His face was so close to hers that she could see his eyes, but there was no pity there. Only concentration as he lifted her right arm and lowered the knife blade to the tender skin of her forearm.

She turned her head away, trying to lose herself in the rhythm of the drumbeat, the otherworldly chanting coming from Eugenia and Jean-Philip. A second later she felt the knife bite into her skin followed by a warm trickle onto her wrist, hand, fingertips.

Maximilian moved to the other side of her body, repeating the motion with her other arm.

Then he was walking away, joining the dance around the fire, his own voice rising to meet the voices of the others.

Claire’s head began to feel fuzzy. The events around her became increasingly surreal, like it wasn’t her on the altar at all, but someone else. Someone whose eyes were barely open, whose blood ran like a river down her arms, pooling in the bowls underneath them.

After that there were only flashes of consciousness as her hold on reality slowly slipped away.

The flicker of the fire casting strange shadows on Jean-Philip’s face as he danced.

Darkness.

Maximilian dipping something into the bowls he’d placed on the ground, using it to paint a circle around the ritual site. Was the circle painted in her blood? She couldn’t be sure.

Darkness.

Max, lifting one of the bowls underneath her hand, pouring a thick, dark liquid into the basin of ingredients that Jean-Philip had been mixing when they first tied her to the altar.

Darkness.

And then Eugenia, pulling the dolls from her pockets.
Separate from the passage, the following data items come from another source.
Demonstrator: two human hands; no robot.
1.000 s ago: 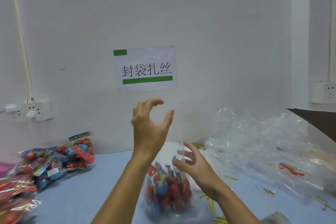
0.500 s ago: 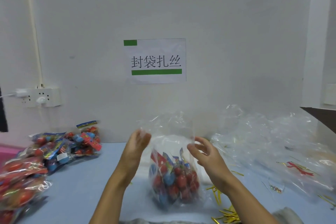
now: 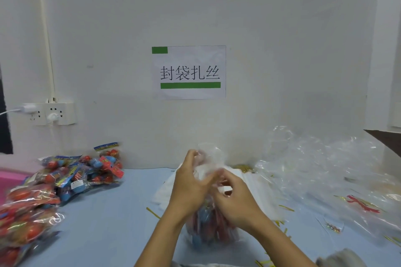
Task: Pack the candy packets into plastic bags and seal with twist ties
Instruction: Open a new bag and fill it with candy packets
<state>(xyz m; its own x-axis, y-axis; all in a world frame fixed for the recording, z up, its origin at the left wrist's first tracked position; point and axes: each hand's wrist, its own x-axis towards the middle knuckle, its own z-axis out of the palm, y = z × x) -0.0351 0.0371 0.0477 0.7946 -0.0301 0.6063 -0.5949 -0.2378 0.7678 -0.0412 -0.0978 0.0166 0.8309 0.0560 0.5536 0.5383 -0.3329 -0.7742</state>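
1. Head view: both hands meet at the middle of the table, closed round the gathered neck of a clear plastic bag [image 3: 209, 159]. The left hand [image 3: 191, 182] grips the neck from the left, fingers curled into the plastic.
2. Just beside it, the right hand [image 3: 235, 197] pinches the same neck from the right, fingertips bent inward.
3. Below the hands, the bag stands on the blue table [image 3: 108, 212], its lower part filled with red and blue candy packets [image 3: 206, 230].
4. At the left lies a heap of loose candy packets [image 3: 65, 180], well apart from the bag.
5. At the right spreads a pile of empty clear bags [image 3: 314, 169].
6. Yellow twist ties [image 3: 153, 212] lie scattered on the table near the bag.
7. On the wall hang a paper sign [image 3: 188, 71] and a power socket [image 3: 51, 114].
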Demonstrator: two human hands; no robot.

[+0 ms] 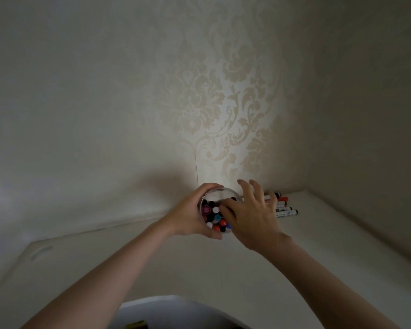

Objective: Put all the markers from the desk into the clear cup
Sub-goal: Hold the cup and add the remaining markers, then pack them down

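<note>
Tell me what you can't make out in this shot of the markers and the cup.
Head view only:
- Loose markers on the white desk: the right hand covers their near ends, so no full count.
- Clear plastic cup: the left hand wraps its wall; only the rim and marker caps show.
- Whether the right hand's fingertips hold a marker: hidden.
- Marker labels: too small.

Premises: domestic interior, most likely a room in a home. Evidence: cream damask wallpaper [223, 103] with a visible seam covers the walls, which meet in a corner. A plain white tabletop [199, 264] fits into that corner. Lighting is dim, so finer furnishings cannot be confirmed.
</note>
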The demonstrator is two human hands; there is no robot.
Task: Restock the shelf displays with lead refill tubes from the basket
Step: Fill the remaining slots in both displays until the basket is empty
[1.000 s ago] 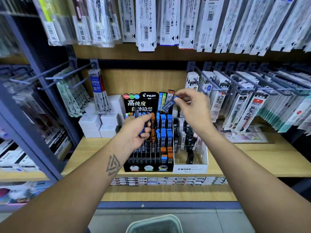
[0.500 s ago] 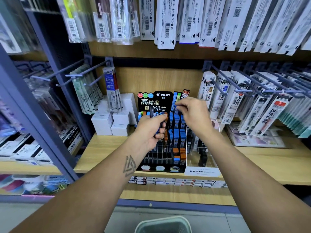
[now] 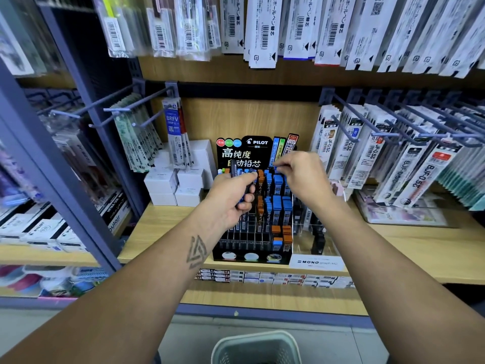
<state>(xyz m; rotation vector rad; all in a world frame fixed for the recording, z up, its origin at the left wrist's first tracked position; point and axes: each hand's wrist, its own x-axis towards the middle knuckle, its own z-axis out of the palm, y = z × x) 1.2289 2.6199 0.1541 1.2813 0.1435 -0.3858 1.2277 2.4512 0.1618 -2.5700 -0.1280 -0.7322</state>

The dolls with hair and clothes from Xander and Sasha and Allegra and the rest of the Guild’s firstborns.

She submersed the first one in the mixture, lifting it into the air, liquid dripping from it as she howled her requests to the loas.

She set it beside the black candles and moved on to the next one.

Claire tried to stay alert, but she couldn’t help the slip into unconsciousness. When she came to, she had no idea how many of the doll babies Eugenia had already done or how many were left.

Was she wrong? Was her blood powerful enough to use in the Cold Blood spell? Were Xander and Sasha already dying? Was it quick? Painful?

I don’t believe,
Claire reminded herself, moving her head back and forth in a gesture of denial.

She muttered the words. “I don’t believe . . . I don’t believe . . .”

She knew no one could hear her over the chanting and the beat of the drum, but she said it anyway.

Eugenia was poised over the basin with another doll baby, preparing to lower it into the mixture, when she suddenly stopped.

She looked up, her gaze drifting to the forest surrounding the clearing, her body still, even as Maximilian and Jean-Philip continued the ritual, Herve still drumming.

Then Max’s movements slowed, his gaze following Eugenia’s.

Claire tried to lift her head. Tried to see what they saw.

But when she finally focused on the figures moving toward the fire, her mind couldn’t make sense of it.

At first, she only saw two. Two people moving toward them from the forest.

Then there were more. Three, four, five . . . Claire wasn’t sure how many.

The drumbeat slowed and then stopped altogether as the figures came closer.